_WORK INSTRUCTIONS_: Without including any pictures, please copy every entry below exactly.

**********

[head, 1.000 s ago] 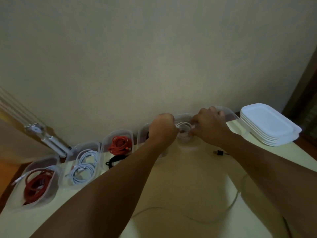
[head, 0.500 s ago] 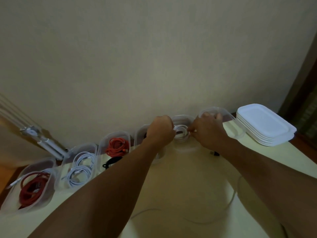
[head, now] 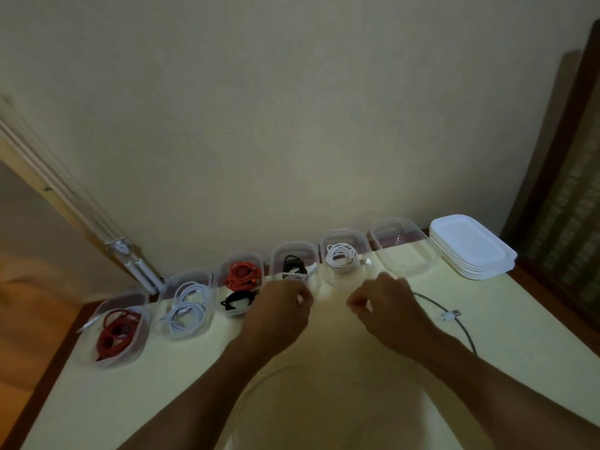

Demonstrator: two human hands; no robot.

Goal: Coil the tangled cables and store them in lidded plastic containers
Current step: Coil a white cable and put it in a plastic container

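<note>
**A:** Where are the hands?

**B:** Both are low over the pale table (head: 194,384), just in front of the row of clear containers. The left hand (head: 279,308) has its fingers curled in, and a bit of white shows between them. It's blurred, but it looks like the loose white cable (head: 293,275) that runs across the container of black cable (head: 312,251).

**A:** And the right hand?

**B:** The right hand (head: 384,306) is curled too, with its fingertips drawn together. I can't tell whether it holds anything.

**A:** Where's the coil?

**B:** A coiled white cable (head: 341,254) lies inside the fifth container (head: 366,254) from the left, beyond the gap between the hands. To its right are an empty container (head: 399,221) and then a stack of white lids (head: 470,251).

**A:** What else is there?

**B:** Further left along the row are orange and black cables (head: 242,277), two white coils (head: 186,306) and a dark red cable (head: 117,329), each in its own open container. A grey cable (head: 435,305) lies on the table by the right wrist.
</note>
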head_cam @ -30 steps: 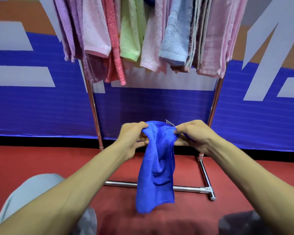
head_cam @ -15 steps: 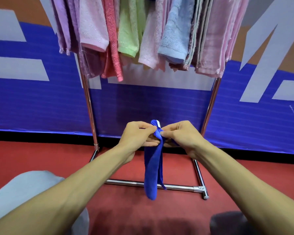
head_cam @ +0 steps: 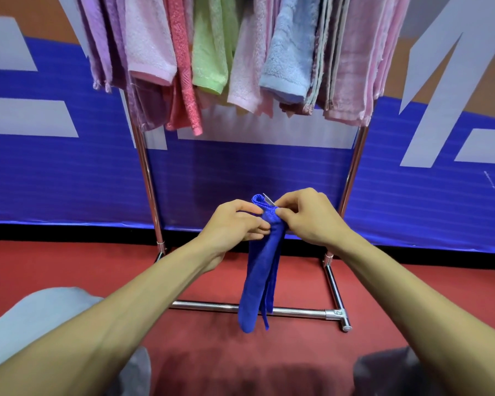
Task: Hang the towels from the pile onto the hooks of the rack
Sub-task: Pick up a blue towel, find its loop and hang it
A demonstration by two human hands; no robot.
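My left hand (head_cam: 233, 224) and right hand (head_cam: 309, 217) pinch the top of a blue microfibre towel (head_cam: 259, 270); it hangs bunched before the metal rack (head_cam: 147, 178).

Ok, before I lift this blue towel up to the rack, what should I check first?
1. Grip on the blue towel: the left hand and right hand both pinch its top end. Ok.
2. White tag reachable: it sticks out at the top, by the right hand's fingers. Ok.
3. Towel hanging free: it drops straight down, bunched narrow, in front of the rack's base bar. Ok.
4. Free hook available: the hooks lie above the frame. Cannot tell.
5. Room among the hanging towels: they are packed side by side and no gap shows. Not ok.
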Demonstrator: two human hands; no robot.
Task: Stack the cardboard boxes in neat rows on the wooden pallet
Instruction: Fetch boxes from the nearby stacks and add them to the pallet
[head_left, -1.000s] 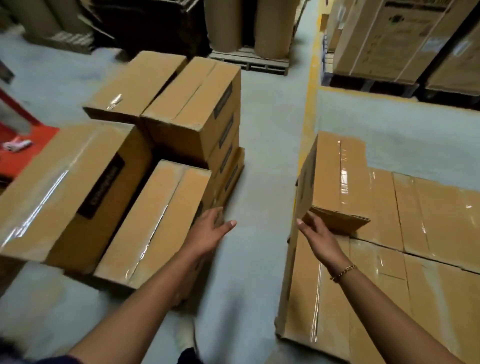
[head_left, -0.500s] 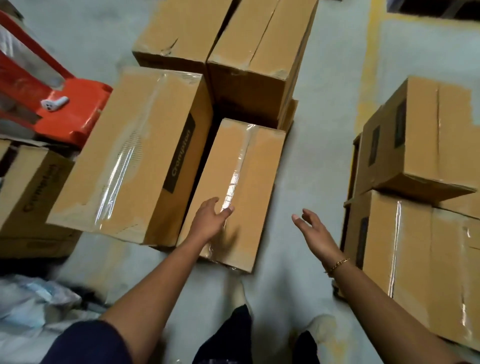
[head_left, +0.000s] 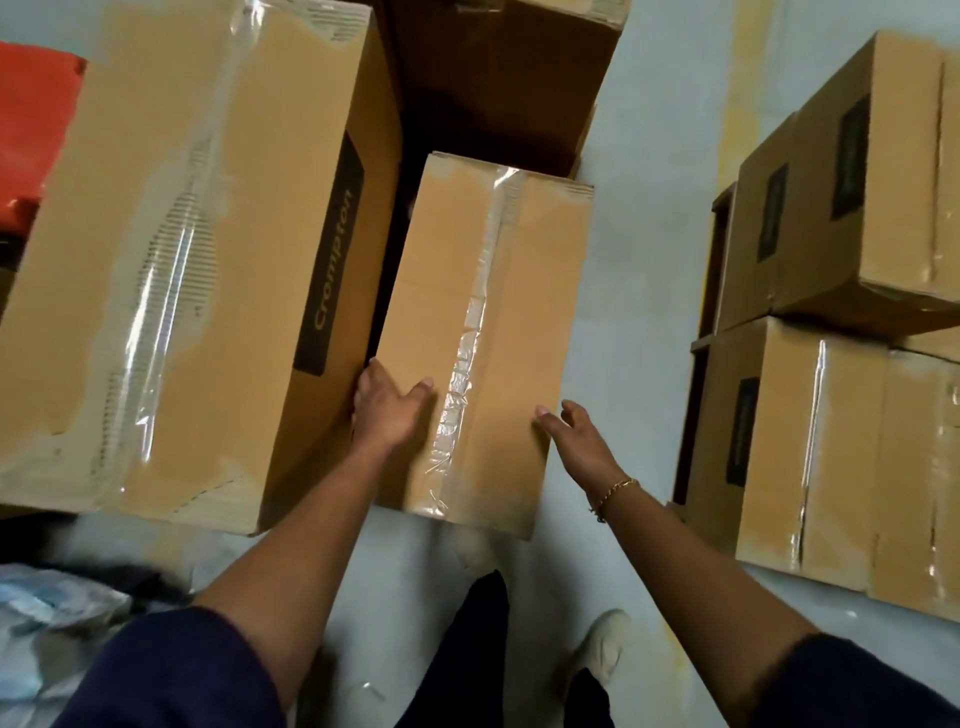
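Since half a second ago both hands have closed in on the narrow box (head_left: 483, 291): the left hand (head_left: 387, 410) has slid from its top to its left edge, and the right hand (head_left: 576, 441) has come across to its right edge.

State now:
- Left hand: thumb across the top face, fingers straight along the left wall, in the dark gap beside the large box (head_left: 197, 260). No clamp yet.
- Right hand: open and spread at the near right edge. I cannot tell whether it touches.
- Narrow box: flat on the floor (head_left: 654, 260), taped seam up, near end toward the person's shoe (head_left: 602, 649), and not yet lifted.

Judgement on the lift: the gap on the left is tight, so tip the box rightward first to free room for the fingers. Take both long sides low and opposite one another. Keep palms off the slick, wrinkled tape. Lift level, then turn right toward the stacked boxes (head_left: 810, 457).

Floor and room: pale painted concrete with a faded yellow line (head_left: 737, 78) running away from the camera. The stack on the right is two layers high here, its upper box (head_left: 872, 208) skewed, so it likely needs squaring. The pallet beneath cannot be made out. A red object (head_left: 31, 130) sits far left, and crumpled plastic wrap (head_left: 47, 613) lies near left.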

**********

_ANSWER FOR THIS EXERCISE_:
[head, 1.000 s ago] 
[head, 0.500 s ago] 
[head, now] 

Demonstrator: two human hands; no robot.

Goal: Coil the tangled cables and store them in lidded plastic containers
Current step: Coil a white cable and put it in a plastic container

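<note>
**A:** Where are the hands?

**B:** Both are low over the pale table (head: 194,384), just in front of the row of clear containers. The left hand (head: 279,308) has its fingers curled in, and a bit of white shows between them. It's blurred, but it looks like the loose white cable (head: 293,275) that runs across the container of black cable (head: 312,251).

**A:** And the right hand?

**B:** The right hand (head: 384,306) is curled too, with its fingertips drawn together. I can't tell whether it holds anything.

**A:** Where's the coil?

**B:** A coiled white cable (head: 341,254) lies inside the fifth container (head: 366,254) from the left, beyond the gap between the hands. To its right are an empty container (head: 399,221) and then a stack of white lids (head: 470,251).

**A:** What else is there?

**B:** Further left along the row are orange and black cables (head: 242,277), two white coils (head: 186,306) and a dark red cable (head: 117,329), each in its own open container. A grey cable (head: 435,305) lies on the table by the right wrist.
</note>
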head_cam @ -30 steps: 
head_cam @ -15 steps: 
head_cam @ +0 steps: 
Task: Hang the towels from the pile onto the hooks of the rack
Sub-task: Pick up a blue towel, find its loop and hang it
A demonstration by two human hands; no robot.
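My left hand (head_cam: 233, 224) and right hand (head_cam: 309, 217) pinch the top of a blue microfibre towel (head_cam: 259, 270); it hangs bunched before the metal rack (head_cam: 147, 178).

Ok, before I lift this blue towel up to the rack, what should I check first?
1. Grip on the blue towel: the left hand and right hand both pinch its top end. Ok.
2. White tag reachable: it sticks out at the top, by the right hand's fingers. Ok.
3. Towel hanging free: it drops straight down, bunched narrow, in front of the rack's base bar. Ok.
4. Free hook available: the hooks lie above the frame. Cannot tell.
5. Room among the hanging towels: they are packed side by side and no gap shows. Not ok.
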Demonstrator: two human hands; no robot.
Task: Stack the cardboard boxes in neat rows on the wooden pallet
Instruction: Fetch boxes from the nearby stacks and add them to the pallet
[head_left, -1.000s] 
[head_left, -0.500s] 
[head_left, +0.000s] 
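Since half a second ago both hands have closed in on the narrow box (head_left: 483, 291): the left hand (head_left: 387, 410) has slid from its top to its left edge, and the right hand (head_left: 576, 441) has come across to its right edge.

State now:
- Left hand: thumb across the top face, fingers straight along the left wall, in the dark gap beside the large box (head_left: 197, 260). No clamp yet.
- Right hand: open and spread at the near right edge. I cannot tell whether it touches.
- Narrow box: flat on the floor (head_left: 654, 260), taped seam up, near end toward the person's shoe (head_left: 602, 649), and not yet lifted.

Judgement on the lift: the gap on the left is tight, so tip the box rightward first to free room for the fingers. Take both long sides low and opposite one another. Keep palms off the slick, wrinkled tape. Lift level, then turn right toward the stacked boxes (head_left: 810, 457).

Floor and room: pale painted concrete with a faded yellow line (head_left: 737, 78) running away from the camera. The stack on the right is two layers high here, its upper box (head_left: 872, 208) skewed, so it likely needs squaring. The pallet beneath cannot be made out. A red object (head_left: 31, 130) sits far left, and crumpled plastic wrap (head_left: 47, 613) lies near left.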

With this, the answer is finished.